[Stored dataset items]
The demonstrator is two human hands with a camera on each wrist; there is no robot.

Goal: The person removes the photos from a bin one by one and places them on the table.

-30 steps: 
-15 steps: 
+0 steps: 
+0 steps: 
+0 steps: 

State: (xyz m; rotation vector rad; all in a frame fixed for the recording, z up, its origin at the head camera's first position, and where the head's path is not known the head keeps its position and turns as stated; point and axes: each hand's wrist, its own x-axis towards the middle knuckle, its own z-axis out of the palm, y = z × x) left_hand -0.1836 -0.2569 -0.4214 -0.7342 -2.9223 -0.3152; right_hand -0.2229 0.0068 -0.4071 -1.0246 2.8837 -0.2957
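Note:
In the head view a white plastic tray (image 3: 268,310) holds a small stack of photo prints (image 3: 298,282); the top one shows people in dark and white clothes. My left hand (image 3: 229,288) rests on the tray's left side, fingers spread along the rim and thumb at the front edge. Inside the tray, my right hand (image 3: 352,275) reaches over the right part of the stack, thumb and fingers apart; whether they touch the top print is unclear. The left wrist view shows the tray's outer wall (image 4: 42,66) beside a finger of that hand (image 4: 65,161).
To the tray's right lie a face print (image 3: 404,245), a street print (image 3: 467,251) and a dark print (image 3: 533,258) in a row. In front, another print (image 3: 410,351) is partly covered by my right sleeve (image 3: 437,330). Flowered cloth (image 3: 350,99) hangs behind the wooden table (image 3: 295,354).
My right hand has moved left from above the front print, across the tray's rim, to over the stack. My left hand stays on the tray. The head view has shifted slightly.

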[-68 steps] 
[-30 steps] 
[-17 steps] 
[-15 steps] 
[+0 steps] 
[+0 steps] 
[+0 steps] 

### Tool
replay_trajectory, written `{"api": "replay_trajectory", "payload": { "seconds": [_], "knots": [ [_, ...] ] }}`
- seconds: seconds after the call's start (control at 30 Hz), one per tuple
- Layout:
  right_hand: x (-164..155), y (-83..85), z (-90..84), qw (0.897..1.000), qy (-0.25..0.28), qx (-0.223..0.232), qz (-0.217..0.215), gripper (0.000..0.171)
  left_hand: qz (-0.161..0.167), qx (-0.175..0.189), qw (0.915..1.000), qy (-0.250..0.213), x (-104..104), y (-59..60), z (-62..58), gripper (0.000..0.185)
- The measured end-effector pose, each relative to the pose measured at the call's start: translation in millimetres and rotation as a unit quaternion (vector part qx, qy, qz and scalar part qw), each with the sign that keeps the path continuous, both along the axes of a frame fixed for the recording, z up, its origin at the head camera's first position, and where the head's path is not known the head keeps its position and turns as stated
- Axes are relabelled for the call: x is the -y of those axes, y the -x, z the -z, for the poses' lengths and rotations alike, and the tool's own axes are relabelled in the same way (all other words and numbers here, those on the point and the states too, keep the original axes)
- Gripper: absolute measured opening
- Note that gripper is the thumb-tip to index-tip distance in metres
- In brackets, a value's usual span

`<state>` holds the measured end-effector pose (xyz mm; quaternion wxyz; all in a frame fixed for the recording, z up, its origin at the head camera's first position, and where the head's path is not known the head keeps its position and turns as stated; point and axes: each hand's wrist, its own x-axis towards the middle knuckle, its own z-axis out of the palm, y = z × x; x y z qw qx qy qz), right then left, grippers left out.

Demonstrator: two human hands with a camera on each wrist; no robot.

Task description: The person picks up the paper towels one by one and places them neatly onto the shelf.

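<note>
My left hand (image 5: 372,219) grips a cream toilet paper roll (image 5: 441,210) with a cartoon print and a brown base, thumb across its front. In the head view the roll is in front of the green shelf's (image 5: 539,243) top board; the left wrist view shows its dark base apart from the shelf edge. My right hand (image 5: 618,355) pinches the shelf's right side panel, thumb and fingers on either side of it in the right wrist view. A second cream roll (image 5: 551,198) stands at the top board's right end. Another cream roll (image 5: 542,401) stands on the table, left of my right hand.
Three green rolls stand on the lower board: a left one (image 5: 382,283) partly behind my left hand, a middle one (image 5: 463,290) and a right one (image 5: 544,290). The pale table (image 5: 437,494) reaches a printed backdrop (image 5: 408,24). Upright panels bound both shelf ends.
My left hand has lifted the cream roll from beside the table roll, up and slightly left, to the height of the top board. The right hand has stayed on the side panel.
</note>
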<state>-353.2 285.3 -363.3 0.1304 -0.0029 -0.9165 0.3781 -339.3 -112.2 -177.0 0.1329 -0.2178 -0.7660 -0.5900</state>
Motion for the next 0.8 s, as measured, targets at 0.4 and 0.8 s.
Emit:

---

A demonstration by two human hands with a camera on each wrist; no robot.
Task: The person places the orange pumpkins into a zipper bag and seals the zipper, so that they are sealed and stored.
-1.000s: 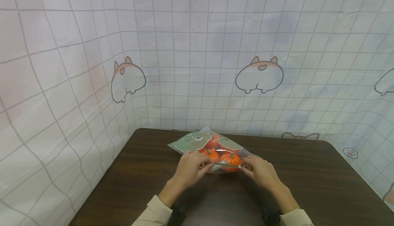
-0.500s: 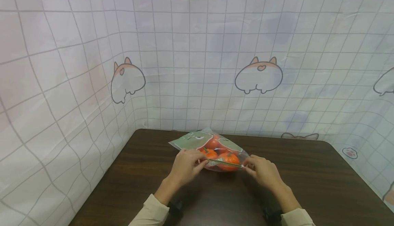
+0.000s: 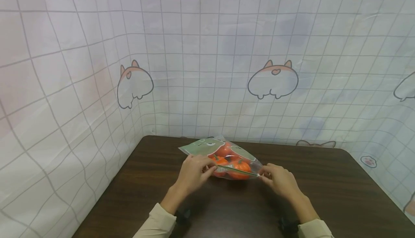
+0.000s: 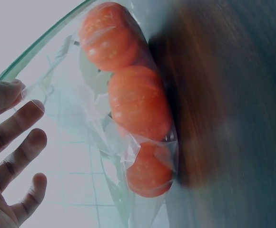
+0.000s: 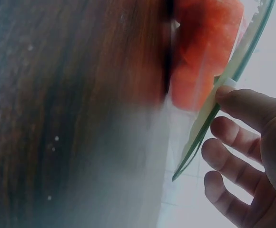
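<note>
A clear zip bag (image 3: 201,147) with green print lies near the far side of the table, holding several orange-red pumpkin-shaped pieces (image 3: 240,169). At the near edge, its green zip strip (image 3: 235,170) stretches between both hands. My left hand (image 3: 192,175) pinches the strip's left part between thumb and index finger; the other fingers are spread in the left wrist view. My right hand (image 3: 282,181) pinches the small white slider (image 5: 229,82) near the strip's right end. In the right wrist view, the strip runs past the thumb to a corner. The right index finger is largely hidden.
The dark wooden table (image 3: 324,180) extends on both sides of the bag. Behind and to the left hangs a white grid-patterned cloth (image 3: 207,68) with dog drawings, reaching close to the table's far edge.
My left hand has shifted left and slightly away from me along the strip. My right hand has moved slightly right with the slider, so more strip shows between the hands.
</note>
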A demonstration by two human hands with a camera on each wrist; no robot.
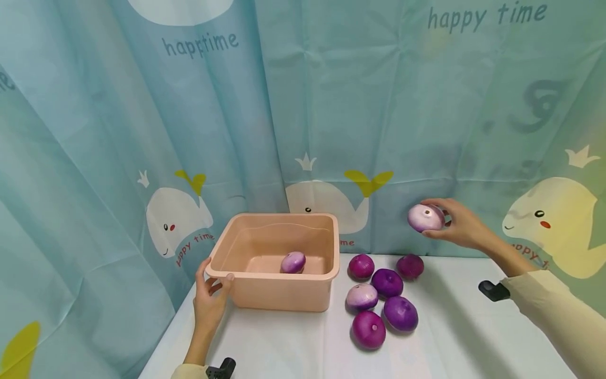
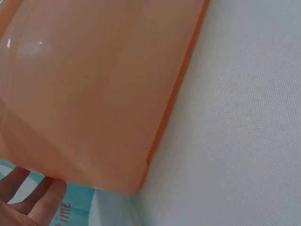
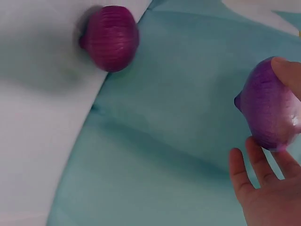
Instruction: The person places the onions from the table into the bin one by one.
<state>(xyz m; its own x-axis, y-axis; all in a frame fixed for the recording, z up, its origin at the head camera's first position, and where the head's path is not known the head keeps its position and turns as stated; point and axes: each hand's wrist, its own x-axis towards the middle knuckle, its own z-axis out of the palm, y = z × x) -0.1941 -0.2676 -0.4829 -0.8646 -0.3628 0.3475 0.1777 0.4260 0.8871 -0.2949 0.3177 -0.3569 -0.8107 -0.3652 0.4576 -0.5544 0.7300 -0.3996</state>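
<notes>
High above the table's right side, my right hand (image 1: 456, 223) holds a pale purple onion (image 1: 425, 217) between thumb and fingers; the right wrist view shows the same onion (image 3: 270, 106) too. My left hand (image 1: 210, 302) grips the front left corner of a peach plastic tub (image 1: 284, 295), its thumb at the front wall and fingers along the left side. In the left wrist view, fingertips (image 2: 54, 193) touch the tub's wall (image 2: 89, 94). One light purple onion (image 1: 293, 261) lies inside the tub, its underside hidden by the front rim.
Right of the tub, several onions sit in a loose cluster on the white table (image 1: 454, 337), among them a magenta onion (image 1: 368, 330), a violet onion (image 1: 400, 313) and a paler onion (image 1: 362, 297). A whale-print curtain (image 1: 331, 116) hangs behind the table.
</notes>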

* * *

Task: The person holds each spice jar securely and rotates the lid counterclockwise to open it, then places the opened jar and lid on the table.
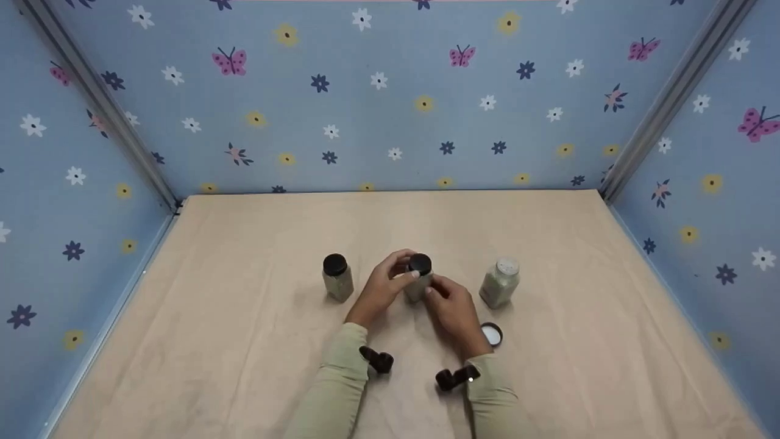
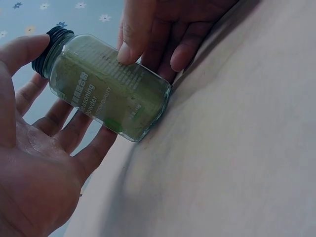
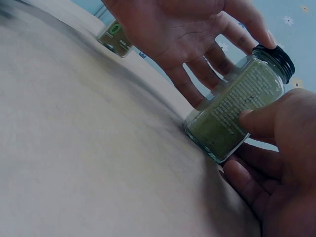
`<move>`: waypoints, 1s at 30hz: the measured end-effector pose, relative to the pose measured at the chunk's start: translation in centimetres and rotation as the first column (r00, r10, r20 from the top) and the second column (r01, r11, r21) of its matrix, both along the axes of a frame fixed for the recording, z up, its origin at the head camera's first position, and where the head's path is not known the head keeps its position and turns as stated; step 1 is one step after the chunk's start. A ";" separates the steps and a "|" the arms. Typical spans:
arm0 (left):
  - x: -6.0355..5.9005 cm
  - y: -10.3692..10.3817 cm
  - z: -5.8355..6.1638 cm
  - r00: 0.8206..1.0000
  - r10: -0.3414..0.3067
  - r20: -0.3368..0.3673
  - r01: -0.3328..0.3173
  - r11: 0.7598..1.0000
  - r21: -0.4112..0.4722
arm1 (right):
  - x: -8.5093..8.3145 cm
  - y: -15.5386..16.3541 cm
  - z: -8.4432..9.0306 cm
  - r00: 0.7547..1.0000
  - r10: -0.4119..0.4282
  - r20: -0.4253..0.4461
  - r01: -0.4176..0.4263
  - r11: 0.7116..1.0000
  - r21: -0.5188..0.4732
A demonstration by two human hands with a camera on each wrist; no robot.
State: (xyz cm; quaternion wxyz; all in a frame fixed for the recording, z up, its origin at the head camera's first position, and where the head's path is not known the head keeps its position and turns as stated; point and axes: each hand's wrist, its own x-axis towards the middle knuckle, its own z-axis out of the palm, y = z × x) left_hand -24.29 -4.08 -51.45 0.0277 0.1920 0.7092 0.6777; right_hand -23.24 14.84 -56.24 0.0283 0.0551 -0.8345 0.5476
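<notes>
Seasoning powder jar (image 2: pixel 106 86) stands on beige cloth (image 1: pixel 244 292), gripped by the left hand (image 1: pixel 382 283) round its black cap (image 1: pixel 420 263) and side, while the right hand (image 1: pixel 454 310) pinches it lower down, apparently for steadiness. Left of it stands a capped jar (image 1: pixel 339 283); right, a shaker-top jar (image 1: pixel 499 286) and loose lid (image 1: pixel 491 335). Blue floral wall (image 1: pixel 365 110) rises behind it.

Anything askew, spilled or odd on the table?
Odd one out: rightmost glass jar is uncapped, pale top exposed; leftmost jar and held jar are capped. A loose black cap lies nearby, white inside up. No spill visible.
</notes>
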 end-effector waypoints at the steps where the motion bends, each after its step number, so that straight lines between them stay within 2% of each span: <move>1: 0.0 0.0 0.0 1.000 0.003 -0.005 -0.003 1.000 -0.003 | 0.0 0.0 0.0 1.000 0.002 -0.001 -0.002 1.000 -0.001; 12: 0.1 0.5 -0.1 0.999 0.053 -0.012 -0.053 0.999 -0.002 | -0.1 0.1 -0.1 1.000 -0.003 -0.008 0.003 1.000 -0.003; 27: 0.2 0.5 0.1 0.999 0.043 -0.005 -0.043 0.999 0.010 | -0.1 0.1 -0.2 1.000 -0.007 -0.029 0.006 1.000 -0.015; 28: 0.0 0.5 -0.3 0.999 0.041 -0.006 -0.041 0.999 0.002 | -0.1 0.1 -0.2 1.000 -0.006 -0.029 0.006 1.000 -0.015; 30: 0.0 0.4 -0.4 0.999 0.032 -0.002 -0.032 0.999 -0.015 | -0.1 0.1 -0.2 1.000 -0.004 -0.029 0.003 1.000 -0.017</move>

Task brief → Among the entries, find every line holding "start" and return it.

Expected output →
- seconds: seconds after the call's start (control at 30 Hz), one per tuple
- The measured end-effector pose, each relative to the pose measured at the call's start: translation in millimetres and rotation as a unit quaternion (vector part qx, qy, qz and scalar part qw), each with the sign that keeps the path continuous, both along the axes of a frame fixed for the recording, z up, its origin at the head camera's first position, and where the head's path is not known the head keeps its position and turns as stated
`<move>`: waypoints, 1s at 30hz: the measured end-effector pose, relative to the pose measured at the chunk's start: translation in centimetres and rotation as the first column (r00, r10, r20 from the top) and the second column (r01, r11, r21) of its matrix, both along the axes of a frame fixed for the recording, z up, its origin at the head camera's first position, and where the head's path is not known the head keeps its position and turns as stated; step 1 is one step after the chunk's start. A ";" separates the steps and a "|" the arms. Typical spans:

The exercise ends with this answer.